Premier Colin Barnett said a 10km strip of land at James Price Point offered a range of potential development sites that could provide facilities for gas producers in the Browse Basin, 300km to 400km offshore from the WA coast. The decision follows a study by the WA government's Northern Development Taskforce, which was established in June last year and looked at 40 possible sites for the multi-billion dollar Kimberley precinct.
It arrived at four preferred sites, including the Dampier Peninsula locations of James Price Point and North Head, Anjo Peninsula, much further north near the WA-Northern Territory border, and Gourdon Bay, to the south of Broome. Mr Barnett had favoured North Head, 140km north of Broome, which was the subject of an adverse environmental report last week.
He said while technical and economic considerations had favoured the choice of North Head, "a balance of factors" had led to the choice of James Price for the 1,000 to 2,000 hectare industrial estate. "It was not determined solely on technical or engineering grounds, not determined solely by environmental issues and not determined solely by Aboriginal and cultural issues," Mr Barnett told reporters.
He reiterated the government was prepared to compulsorily acquire the land if an agreement could not be reached with Aboriginal groups, including the Kimberley Land Council, within three months. He said he hoped assessments and negotiations with all parties could be completed within a year. "There needs to be a full and detailed environmental assessment, there needs to be negotiations and hopefully agreement with indigenous people of the area," Mr Barnett said.
"With respect to indigenous issues it has been agreed by the state and commonwealth governments, there will be period of three months during which time we hope to reach a consent agreement with Aboriginal people for the government to acquire secure title over that site.
"The commonwealth will provide a mediator to work with the commonwealth, the state government and Aboriginal groups to try to resolve that issue.
"Hopefully that will succeed. In the event that it does not succeed then the state will be prepared to proceed with compulsory acquisition of that site. "But I am optimistic that we can reach an agreement on that site."
Kimberley Land Council executive director Wayne Bergmann said the area's traditional owners had given instruction for the KLC to negotiate an in-principle agreement to move forward with the plans. But, he said, there was a caveat that the interested parties must receive "good information" in order to make "an informed decision based on environmental, cultural and social impact studies". And there was "a huge amount of risk" in Mr Barnett's threat to compulsorily acquire the land if no agreement could be reached, he said. "That's where the tension is," Mr Bergmann said. "If we aren't able to find a balance by end of March we could be heading for a major confrontation. "Aboriginal people would prefer to have this negotiated. "This is way bigger than the premier or any individuals. It will affect generations. "It's got to be a fact-based decision taking into account the environmental and social impacts."

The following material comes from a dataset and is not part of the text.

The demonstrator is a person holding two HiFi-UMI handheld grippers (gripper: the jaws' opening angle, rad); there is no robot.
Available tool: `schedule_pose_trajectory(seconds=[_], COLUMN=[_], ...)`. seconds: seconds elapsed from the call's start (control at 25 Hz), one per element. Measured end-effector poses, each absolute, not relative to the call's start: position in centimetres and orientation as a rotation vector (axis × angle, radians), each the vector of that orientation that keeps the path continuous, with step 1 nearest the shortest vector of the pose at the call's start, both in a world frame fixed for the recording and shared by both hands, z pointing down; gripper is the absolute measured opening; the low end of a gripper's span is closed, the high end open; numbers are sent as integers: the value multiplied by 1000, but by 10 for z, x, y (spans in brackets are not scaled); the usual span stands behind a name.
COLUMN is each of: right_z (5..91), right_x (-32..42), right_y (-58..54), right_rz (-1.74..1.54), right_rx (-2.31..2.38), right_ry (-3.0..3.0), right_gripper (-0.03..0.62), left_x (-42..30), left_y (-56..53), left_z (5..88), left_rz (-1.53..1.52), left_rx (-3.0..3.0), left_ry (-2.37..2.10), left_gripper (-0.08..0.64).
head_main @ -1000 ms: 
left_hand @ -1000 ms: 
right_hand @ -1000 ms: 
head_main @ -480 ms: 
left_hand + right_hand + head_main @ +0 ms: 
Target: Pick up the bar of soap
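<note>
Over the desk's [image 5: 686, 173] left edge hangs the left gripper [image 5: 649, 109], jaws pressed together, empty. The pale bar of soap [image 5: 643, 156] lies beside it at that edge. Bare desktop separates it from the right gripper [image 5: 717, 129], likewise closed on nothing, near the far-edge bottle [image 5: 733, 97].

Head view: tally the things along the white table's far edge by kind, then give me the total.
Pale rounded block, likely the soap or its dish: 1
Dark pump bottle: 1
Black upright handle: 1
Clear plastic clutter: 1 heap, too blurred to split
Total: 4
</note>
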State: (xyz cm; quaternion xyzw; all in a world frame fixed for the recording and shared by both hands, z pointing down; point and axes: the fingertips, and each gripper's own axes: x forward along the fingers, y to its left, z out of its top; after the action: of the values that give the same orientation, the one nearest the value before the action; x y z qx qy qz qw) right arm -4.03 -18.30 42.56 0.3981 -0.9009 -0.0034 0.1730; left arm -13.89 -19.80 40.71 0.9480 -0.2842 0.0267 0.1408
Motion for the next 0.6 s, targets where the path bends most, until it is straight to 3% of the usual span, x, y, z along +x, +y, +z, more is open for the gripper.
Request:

The Australian Conservation Foundation and a range of environmental groups condemned the government's move to establish the precinct. The ACF said Mr Barnett may be getting ahead of himself, and should remember that it is the commonwealth government that will have the final say on the LNG site. "Mr Barnett should remember that any LNG processing proposal for the Kimberley will be subject to approval by the Commonwealth Environment Minister under the Environment Protection and Biodiversity Conservation Act," ACF executive director Don Henry said.
Mr Barnett said he held out hope that the establishment of the precinct would help convince Japanese oil and giant Inpex to locate its refinery operations in WA, rather than build an 800km pipeline to a $17 billion refinery in Darwin as it plans to do.
Federal Resources and Energy Minister Martin Ferguson said Mr Barnett's announcement was a welcome step forward at a time when investment was desperately needed to create jobs and generate export dollars.